Il y a plein de bonnes raisons d’aimer le travail de Pierre Rigal. C’est un peu un ovni qui surgit dans le monde de la danse contemporaine, venu du sport de haut niveau. Depuis, il n’a de cesse de creuser son sillon, inventant de nouvelles formes, créant des récits novateurs, refusant de s’enfermer dans un format ou un style. Ces solos lui donnèrent une visibilité méritée et une popularité qui lui permit de concevoir des pièces de groupes dont aucune ne se ressemble, d’être invité par de nombreuses compagnies dont le Ballet de l’Opéra de Paris. Pierre Rigal ne se répète pas. C’est aussi l’avantage de ne pas être passé par les circuits traditionnels. Il emprunte ce qui lui plaît dans la large palette de la danse d’aujourd’hui. On avait pu craindre une panne d’inspiration lorsqu’il revint à Asphalte, succès mondial créé en 2009 à Suresnes Cités Danse. Asphalte 2.0 en janvier 2022 ne parvenait pas à retrouver l’énergie et la fraîcheur de la pièce initiale. Hasard nous rassure complètement. La créativité, l’inventivité et la fantaisie de Pierre Rigal sont intactes.

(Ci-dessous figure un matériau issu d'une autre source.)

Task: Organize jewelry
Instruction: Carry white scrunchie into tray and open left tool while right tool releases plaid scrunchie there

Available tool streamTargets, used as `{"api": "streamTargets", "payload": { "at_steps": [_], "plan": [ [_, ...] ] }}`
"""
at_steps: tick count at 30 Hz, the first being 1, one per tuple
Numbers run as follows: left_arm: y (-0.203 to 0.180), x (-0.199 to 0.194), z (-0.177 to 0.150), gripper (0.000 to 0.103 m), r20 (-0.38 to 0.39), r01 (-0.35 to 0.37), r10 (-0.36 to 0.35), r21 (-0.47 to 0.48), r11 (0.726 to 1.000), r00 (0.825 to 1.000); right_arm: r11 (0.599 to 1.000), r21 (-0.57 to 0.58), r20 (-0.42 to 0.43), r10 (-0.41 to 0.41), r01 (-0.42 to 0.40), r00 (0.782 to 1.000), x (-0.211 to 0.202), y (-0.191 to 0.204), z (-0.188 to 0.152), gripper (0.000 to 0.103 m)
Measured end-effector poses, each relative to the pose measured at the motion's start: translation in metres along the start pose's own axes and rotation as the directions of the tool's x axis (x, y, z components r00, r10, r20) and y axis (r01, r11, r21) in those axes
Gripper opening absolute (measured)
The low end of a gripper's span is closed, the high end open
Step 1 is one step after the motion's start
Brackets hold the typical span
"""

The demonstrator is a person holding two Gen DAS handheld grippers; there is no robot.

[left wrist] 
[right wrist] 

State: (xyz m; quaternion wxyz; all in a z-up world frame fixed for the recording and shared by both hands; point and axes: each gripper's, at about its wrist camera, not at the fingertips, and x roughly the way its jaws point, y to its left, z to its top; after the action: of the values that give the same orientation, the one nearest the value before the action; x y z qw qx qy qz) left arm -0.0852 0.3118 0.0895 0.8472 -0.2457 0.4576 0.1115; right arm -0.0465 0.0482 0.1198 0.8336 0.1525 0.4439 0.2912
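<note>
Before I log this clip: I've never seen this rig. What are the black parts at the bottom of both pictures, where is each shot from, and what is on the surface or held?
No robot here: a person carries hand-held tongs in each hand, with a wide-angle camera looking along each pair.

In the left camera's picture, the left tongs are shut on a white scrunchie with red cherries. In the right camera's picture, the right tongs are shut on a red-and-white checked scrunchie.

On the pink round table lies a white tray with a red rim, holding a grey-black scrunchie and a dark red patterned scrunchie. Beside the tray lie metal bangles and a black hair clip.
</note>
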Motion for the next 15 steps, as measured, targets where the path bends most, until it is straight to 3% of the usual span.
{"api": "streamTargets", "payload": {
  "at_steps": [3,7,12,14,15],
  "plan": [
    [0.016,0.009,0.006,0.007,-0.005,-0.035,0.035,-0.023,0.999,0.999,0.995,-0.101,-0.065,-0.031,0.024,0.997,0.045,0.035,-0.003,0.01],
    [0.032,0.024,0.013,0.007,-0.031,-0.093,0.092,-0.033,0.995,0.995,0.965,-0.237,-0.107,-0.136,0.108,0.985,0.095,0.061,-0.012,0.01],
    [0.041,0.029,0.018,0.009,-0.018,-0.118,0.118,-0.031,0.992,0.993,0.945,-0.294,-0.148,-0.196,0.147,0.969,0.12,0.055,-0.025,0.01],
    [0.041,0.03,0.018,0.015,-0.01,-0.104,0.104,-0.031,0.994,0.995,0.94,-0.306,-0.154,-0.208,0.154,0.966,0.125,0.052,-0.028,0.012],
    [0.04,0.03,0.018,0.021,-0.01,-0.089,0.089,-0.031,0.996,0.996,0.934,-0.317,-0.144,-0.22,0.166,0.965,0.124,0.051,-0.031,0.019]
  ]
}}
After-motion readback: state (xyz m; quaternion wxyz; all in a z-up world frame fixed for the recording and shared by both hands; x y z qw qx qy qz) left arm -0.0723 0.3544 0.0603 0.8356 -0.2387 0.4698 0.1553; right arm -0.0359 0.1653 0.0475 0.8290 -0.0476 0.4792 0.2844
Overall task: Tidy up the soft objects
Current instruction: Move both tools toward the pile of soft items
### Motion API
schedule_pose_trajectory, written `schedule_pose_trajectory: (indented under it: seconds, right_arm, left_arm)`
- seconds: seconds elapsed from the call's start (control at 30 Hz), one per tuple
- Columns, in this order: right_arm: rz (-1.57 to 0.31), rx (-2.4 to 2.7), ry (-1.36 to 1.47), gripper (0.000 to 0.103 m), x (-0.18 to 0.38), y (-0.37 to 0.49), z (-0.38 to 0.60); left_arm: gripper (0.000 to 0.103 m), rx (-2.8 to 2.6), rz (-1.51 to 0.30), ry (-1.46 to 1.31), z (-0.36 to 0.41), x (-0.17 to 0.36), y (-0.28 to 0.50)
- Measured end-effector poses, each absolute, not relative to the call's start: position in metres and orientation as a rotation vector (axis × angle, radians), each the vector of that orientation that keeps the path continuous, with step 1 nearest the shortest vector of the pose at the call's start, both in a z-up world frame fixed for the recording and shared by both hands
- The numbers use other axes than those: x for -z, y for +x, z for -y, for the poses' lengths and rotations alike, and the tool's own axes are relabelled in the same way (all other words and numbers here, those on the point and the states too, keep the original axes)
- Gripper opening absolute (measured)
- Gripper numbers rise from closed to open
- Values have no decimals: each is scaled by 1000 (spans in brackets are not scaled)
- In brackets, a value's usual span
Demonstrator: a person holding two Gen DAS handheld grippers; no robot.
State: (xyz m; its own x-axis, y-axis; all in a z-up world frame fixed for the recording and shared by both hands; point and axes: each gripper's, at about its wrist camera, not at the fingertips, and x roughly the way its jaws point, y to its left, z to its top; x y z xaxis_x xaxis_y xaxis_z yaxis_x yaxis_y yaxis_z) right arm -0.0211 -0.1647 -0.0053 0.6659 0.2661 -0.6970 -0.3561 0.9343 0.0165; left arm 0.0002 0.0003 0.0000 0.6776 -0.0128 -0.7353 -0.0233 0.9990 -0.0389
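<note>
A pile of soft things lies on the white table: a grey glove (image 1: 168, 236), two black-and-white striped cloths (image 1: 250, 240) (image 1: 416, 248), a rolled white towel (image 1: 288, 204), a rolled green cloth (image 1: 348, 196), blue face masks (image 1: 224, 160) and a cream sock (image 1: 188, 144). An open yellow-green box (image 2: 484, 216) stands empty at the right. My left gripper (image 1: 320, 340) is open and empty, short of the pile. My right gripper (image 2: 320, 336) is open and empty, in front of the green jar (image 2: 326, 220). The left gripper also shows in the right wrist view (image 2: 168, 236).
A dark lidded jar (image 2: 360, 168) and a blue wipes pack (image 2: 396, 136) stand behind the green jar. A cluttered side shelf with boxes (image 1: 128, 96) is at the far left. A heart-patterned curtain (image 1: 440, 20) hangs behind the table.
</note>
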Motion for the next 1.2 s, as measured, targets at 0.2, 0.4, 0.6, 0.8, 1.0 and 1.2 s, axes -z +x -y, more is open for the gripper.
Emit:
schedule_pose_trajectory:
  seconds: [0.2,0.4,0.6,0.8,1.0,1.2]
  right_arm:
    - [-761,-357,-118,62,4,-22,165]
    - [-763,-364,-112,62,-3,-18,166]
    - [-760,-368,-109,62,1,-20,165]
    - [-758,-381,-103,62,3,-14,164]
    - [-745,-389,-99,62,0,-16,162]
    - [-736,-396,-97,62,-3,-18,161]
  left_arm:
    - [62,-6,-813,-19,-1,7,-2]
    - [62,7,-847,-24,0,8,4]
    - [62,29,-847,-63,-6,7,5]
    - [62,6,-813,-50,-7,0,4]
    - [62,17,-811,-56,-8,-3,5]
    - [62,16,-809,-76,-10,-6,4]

Déjà, il nous intrigue dans sa note d’intention. “Le hasard peut déclencher des guerres ou bien des fous rires... Il vient troubler les frontières de nos croyances puisqu’il vient interroger notre destin, notre libre-arbitre et bien sûr notre dieu”, écrit le chorégraphe. Diantre ! Voilà un enjeu et un défi qui mettent l’eau à la bouche. Tout commence dans un mouvement en diagonale ininterrompu. Un danseur traverse le plateau avant le noir total pour y revenir. Puis une autre, puis un autre. Et enfin, ce qui devait arriver arrive : on se percute comme cela se produit parfois aujourd’hui dans la rue lorsque, sans avoir le nez en l’air, on est plongé dans un téléphone totémique ! De cette collision, tout peut basculer : une dispute, une bagarre, un coup de foudre, allez savoir ! Pierre Rigal introduit d’autres éléments qui complètent cette mécanique bien mieux huilée qu’on ne pourrait le penser, tel ce ballon de rugby qui tombe… au hasard en émettant un cri de douleur simulé. L’humour ne serait-il pas aussi un avatar du hasard ? Viennent ensuite six néons mobiles qui semblent vivre leur vie et s’animer comme il leur plaît, dessinant une forme aléatoire. La lumière est aussi vectrice du projet du spectacle en troublant nos perceptions en créant l’illusion d’un dédoublement.

Hasard de Pierre Rigal

Mais le coeur du spectacle, ce sont les six interprètes venus d’univers stylistiques différents, qui toutes et tous brillent sur scène. De hip-hop en breakdance, de danse contemporaine à un geste plus académique, du clubbing au popping en faisant un joli détour par l’acrobatie, Pierre Rigal aime à mélanger les cartes pour nous surprendre en permanence. Leurs corps forment parfois des figures improbables avec des angles droits étonnants. Comme il se doit, son fidèle collaborateur Gwenaël Drapeau signe la musique de Hasard. Il y a un esprit à la Jacques Tati qui s’immisce dans cette danse loufoque

Qui n’a pas assisté à une représentation pour public scolaire manque une expérience vitale dans la vie d’un spectateur ! On s’inquiète d’abord du bruit qui pourrait occasionner une gêne et on se demande s’il est bien raisonnable d’avoir mené au théâtre ces enfants dissipés. Ce sont des juges sans concession : que le spectacle les ennuie et ils le feront savoir. Or voilà que se produit un petit miracle. Alors que des rires vont retenir encore durant deux ou trois minutes, le silence se fait dans la salle de la MC93. Pour la plupart, c’est le premier spectacle de danse, Elles et ils ont une dizaine d’années. Et on ressent leur fascination. Ils se taisent, absorbés par la scène, rient de bon coeur aux blagues et aux fantaisies des interprètes. Pierre Rigal était dans la salle. On imagine qu’il fut réjoui par ce public exigeant et enthousiaste.

Hasard de Pierre Rigal

 

Hasard de Pierre Rigal, avec Yohann Baran, Clara Bessard, Emma Rouaix, Camille Guillaume, Mathilde Lin et Elie Tremblay. Vendredi  26 mai 2023 à 14h30 à la MC93. À voir en tournée la saison prochaine, en septembre à Bruxelles et en novembre à Nîmes.